### GOAL OF THE EXERCISE
Counting the line with "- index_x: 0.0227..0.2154" as the last one, copy out the lines of the data exactly from the first onward.

(Dataset records)
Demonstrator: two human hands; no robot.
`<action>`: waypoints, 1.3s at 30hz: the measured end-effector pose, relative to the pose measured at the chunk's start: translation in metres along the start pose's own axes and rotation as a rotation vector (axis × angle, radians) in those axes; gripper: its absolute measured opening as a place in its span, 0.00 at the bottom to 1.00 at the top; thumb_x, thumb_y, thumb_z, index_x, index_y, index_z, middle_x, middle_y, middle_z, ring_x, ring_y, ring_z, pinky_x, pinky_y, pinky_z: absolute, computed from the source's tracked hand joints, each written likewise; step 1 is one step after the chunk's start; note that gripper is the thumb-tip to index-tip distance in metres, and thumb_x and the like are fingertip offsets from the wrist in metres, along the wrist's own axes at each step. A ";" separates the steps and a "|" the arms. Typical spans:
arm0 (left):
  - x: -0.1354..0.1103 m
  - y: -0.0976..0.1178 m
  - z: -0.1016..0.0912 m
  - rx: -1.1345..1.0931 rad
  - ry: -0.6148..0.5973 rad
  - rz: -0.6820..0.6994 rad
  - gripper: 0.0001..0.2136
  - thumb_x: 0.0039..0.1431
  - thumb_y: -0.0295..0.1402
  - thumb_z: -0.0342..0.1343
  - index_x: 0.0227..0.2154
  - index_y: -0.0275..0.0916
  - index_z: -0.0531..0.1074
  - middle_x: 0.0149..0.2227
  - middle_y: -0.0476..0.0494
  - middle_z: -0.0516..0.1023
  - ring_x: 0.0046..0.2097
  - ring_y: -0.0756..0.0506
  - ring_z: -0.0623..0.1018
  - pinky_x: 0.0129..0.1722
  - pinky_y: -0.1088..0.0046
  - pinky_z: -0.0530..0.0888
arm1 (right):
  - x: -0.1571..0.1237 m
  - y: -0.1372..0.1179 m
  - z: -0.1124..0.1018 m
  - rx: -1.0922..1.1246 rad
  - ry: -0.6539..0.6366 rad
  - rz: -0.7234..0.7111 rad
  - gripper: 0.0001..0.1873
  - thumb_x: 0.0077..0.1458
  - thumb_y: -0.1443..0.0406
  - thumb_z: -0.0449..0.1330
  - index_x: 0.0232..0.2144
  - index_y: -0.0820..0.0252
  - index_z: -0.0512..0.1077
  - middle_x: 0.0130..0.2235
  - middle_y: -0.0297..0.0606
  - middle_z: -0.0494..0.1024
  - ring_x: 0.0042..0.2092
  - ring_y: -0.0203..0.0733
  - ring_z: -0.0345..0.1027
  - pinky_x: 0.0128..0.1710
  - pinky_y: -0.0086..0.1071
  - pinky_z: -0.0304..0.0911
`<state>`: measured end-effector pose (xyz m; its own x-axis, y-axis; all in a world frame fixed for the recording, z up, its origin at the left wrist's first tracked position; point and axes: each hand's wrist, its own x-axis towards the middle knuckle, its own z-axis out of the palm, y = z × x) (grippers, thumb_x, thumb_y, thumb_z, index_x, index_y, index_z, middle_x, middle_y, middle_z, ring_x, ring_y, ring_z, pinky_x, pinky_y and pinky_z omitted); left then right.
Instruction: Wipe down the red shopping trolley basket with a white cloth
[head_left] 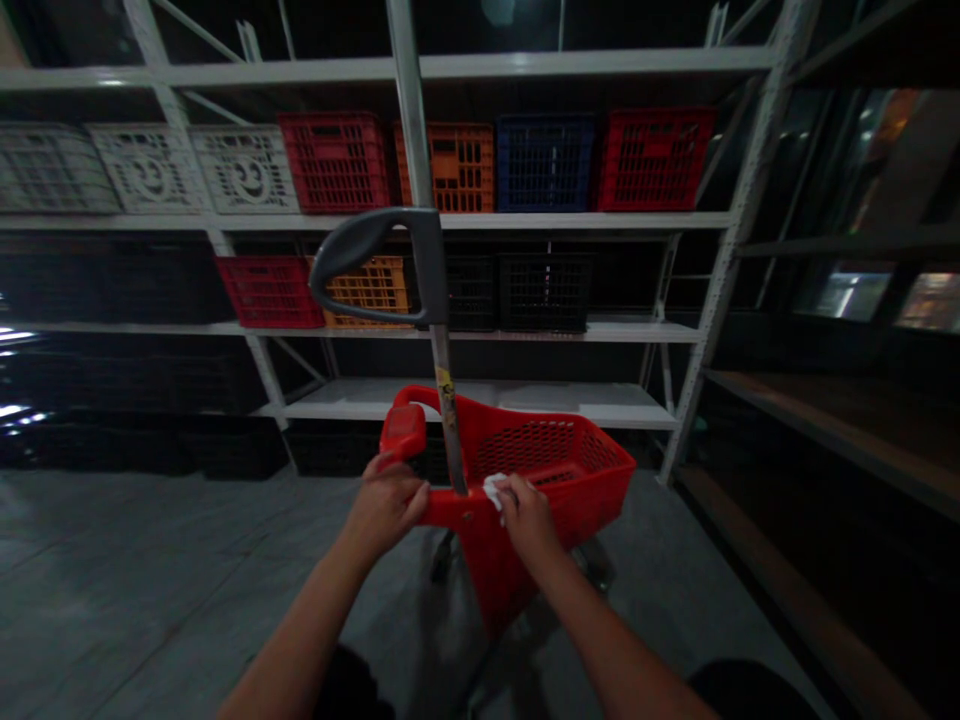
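- Right fingers [517, 497] pinched on a white cloth [493, 490], pressing it to the red rim [450, 509] of a shopping cart [525, 450]
- Left fingers [409, 495] curled over the same rim, the cloth lying to their right, nearer the right hand
- Metal pole [448, 420] rising from the rim between both hands, a grey handle [375, 250] at its top
- Cart's long axis pointing away from the person, toward red, orange and blue crates [335, 163] on white steel shelving [480, 222]

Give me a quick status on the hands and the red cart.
Left hand on rim of red shopping cart. Right hand pressing white cloth to rim. Metal pole rising between hands.
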<state>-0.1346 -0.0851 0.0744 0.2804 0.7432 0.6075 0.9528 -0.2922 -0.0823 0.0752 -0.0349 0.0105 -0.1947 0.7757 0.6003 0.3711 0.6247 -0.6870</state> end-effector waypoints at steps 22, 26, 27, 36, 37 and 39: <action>-0.004 0.019 0.018 0.317 0.149 -0.188 0.20 0.52 0.50 0.44 0.20 0.40 0.71 0.21 0.44 0.72 0.31 0.44 0.70 0.41 0.62 0.60 | -0.012 0.055 -0.015 -0.141 0.030 0.112 0.09 0.51 0.70 0.49 0.30 0.58 0.69 0.33 0.37 0.74 0.36 0.39 0.67 0.36 0.29 0.60; -0.008 0.006 0.021 0.346 0.165 -0.175 0.20 0.51 0.51 0.45 0.19 0.41 0.70 0.20 0.46 0.72 0.30 0.45 0.70 0.39 0.63 0.59 | -0.026 0.099 -0.060 -0.239 0.094 0.192 0.10 0.52 0.66 0.48 0.30 0.59 0.69 0.30 0.37 0.74 0.33 0.40 0.67 0.33 0.29 0.59; -0.008 0.003 0.022 0.353 0.174 -0.170 0.20 0.51 0.51 0.46 0.18 0.41 0.70 0.19 0.46 0.72 0.29 0.45 0.69 0.38 0.64 0.59 | -0.029 0.111 -0.072 -0.253 0.120 0.217 0.11 0.53 0.65 0.47 0.30 0.60 0.69 0.30 0.38 0.74 0.32 0.40 0.67 0.32 0.29 0.59; -0.008 0.001 0.023 0.371 0.246 -0.122 0.19 0.49 0.51 0.48 0.16 0.42 0.69 0.17 0.48 0.70 0.27 0.46 0.69 0.35 0.66 0.59 | -0.034 0.088 -0.045 -0.253 0.102 0.150 0.12 0.52 0.67 0.47 0.33 0.59 0.70 0.35 0.40 0.74 0.38 0.40 0.67 0.38 0.30 0.60; -0.008 0.001 0.022 0.373 0.248 -0.116 0.19 0.49 0.51 0.49 0.16 0.42 0.69 0.17 0.49 0.70 0.27 0.46 0.69 0.35 0.66 0.59 | -0.033 0.084 -0.040 -0.246 0.079 0.132 0.12 0.52 0.68 0.47 0.33 0.59 0.70 0.35 0.39 0.74 0.38 0.40 0.67 0.38 0.30 0.60; -0.009 0.000 0.022 0.378 0.253 -0.106 0.19 0.49 0.51 0.49 0.16 0.42 0.69 0.17 0.49 0.69 0.27 0.46 0.68 0.34 0.66 0.59 | -0.032 0.089 -0.044 -0.258 0.059 0.118 0.11 0.52 0.68 0.47 0.32 0.59 0.69 0.33 0.39 0.74 0.36 0.40 0.67 0.37 0.29 0.60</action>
<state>-0.1348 -0.0783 0.0517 0.1871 0.5729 0.7979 0.9634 0.0516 -0.2630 0.1543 -0.0083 -0.0517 -0.0858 0.8305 0.5504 0.6080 0.4814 -0.6314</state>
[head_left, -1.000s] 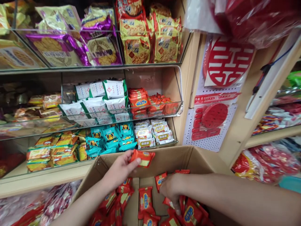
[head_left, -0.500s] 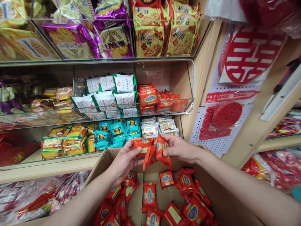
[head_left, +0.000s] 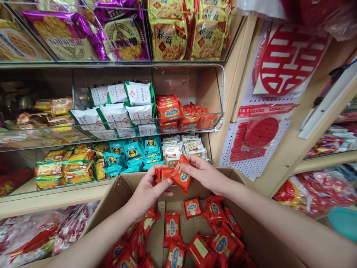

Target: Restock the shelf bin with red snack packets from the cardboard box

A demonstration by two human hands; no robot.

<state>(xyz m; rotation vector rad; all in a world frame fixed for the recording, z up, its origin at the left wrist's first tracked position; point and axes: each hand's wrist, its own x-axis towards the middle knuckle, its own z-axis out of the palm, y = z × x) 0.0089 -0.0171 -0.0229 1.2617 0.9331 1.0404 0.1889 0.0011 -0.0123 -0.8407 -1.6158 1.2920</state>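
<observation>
Over the cardboard box (head_left: 252, 238), red snack packets (head_left: 178, 178) are pinched as one bunch between left hand (head_left: 146, 191) and right hand (head_left: 206, 174) so none drops.

Left hand (head_left: 146, 191) and right hand (head_left: 205, 173) meet above an open brown cardboard box (head_left: 122, 188), both pinching a small bunch of red foil snack packets with blue-yellow labels (head_left: 175, 175). More loose red packets of the same kind (head_left: 173, 227) lie scattered in the box bottom. Behind, on a clear glass shelf (head_left: 195, 128), sits a stack of matching red packets (head_left: 169, 111), with white-and-green wrapped packets (head_left: 134, 108) just left of it. Teal packets (head_left: 131, 152) fill the shelf below. A red paper double-happiness cutout (head_left: 284, 63) hangs on the white pegboard at right.
</observation>
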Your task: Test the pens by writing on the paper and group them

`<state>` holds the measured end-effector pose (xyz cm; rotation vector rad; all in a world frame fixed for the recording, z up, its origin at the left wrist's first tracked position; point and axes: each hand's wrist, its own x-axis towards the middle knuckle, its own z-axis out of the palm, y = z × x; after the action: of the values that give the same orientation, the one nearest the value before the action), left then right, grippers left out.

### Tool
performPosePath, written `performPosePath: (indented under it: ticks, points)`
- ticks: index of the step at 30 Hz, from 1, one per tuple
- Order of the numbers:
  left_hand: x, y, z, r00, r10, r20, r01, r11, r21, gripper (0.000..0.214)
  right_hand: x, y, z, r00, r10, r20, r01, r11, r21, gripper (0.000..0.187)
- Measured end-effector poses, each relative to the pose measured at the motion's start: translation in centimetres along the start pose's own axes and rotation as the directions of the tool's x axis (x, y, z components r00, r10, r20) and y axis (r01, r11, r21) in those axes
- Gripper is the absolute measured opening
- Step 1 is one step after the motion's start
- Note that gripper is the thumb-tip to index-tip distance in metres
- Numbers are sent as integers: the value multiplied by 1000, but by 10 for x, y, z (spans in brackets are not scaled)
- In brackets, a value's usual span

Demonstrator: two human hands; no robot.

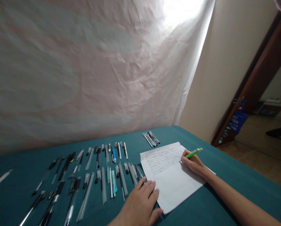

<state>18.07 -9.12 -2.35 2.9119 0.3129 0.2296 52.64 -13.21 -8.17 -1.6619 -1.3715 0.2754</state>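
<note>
My right hand [194, 162] is closed round a green pen [194, 153], its tip down on a white sheet of paper [172, 182] whose upper half is covered with handwriting. My left hand [141, 202] lies flat with fingers stretched out, resting on the teal table beside the sheet's lower left edge and touching it. Many pens [102, 175] lie in rows to the left of the sheet, the nearest just above my left fingertips.
A small bundle of pens [151, 138] lies behind the sheet near the table's [225, 175] far edge. A white crumpled cloth [83, 69] hangs behind the table. On the right stands a brown door frame [251, 84] beyond the table's edge. A white strip [0, 179] lies far left.
</note>
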Motion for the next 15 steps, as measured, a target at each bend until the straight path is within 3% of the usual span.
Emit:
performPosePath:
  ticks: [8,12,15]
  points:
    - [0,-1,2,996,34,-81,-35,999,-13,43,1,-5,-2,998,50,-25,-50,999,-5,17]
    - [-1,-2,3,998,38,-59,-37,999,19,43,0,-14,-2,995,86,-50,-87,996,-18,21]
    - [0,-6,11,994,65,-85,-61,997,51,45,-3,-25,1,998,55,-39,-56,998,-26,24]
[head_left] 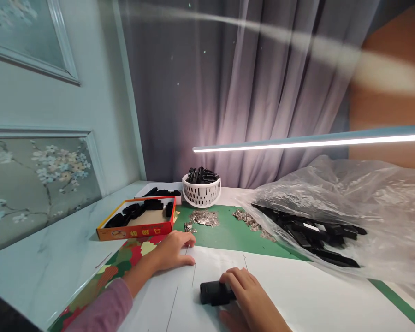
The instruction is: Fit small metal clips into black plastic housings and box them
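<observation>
My right hand (247, 293) is closed around a black plastic part (214, 293) just above or on the white paper (283, 286); my fingers cover its right end. To the left, my left hand (174, 251) rests at the paper's far left edge. Its thumb and fingers are apart, and nothing shows between them. Just beyond those fingertips lie a few small shiny metal pieces (190, 227). A larger pile of the metal pieces (204, 218) is spread on the green mat (224, 235) behind them.
An orange-red box (138, 230) with black parts stands at left, a white box (178, 197) behind it. A white basket (202, 196) is heaped with black parts. On the right lies a clear plastic bag (373, 193) of black parts. A lit tube lamp (297, 142) crosses above.
</observation>
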`<state>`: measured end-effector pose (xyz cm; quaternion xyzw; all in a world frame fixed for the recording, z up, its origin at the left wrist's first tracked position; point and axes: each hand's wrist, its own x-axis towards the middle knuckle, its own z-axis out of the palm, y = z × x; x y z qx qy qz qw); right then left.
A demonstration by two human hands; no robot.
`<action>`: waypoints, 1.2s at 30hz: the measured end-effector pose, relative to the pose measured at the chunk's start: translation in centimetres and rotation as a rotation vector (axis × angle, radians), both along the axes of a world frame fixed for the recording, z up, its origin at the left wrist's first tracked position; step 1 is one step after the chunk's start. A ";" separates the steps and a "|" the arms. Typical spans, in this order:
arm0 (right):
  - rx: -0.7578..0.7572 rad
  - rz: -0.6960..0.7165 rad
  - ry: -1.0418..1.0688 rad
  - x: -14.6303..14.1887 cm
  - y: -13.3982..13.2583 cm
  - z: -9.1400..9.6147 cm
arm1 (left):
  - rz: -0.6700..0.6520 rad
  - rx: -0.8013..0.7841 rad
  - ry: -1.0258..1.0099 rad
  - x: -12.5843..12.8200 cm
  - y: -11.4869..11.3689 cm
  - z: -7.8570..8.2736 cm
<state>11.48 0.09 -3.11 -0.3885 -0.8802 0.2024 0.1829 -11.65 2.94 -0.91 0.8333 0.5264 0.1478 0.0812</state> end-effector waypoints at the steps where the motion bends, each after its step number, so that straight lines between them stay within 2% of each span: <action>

### WRITTEN RESPONSE
Demonstrator: two human hands; no robot.
`<action>`: waypoints, 1.3s at 30hz: the measured end-effector pose, relative to the pose measured at the chunk's start: translation in metres along the start pose's own axes and rotation as a rotation vector (axis × angle, radians) in those axes; gripper: its absolute measured opening as a place in its span, 0.00 at the bottom to 1.00 at the top; thumb_x, thumb_y, thumb_z, index_x, index_y, index_z, middle_x, middle_y, middle_z, ring_x, ring_y, ring_z, pinky_x, pinky_y, pinky_z: absolute, computed from the source's tracked hand joints, each written likewise; step 1 is one step after the chunk's start; note that gripper is the thumb-tip to index-tip distance in metres, and thumb_x and the like are fingertip offsets from the wrist in metres, along the wrist's own axes at each step. A ";" separates the steps and a "|" the arms. Typical spans:
arm0 (left):
  - x: -0.1354..0.1103 m
  - y: -0.0976..0.1178 m
  - z: -0.1016..0.0912 m
  - rx: -1.1345..1.0931 rad
  - ry: -0.6148..0.5973 rad
  - rz: -0.6820..0.6994 rad
  - gripper: 0.0001..0.2136
  - thumb_x: 0.0039..0.1431
  - thumb_y: -0.0295..0.1402
  - thumb_z: -0.0342..0.1343
  - index_x: 0.0227..0.2154

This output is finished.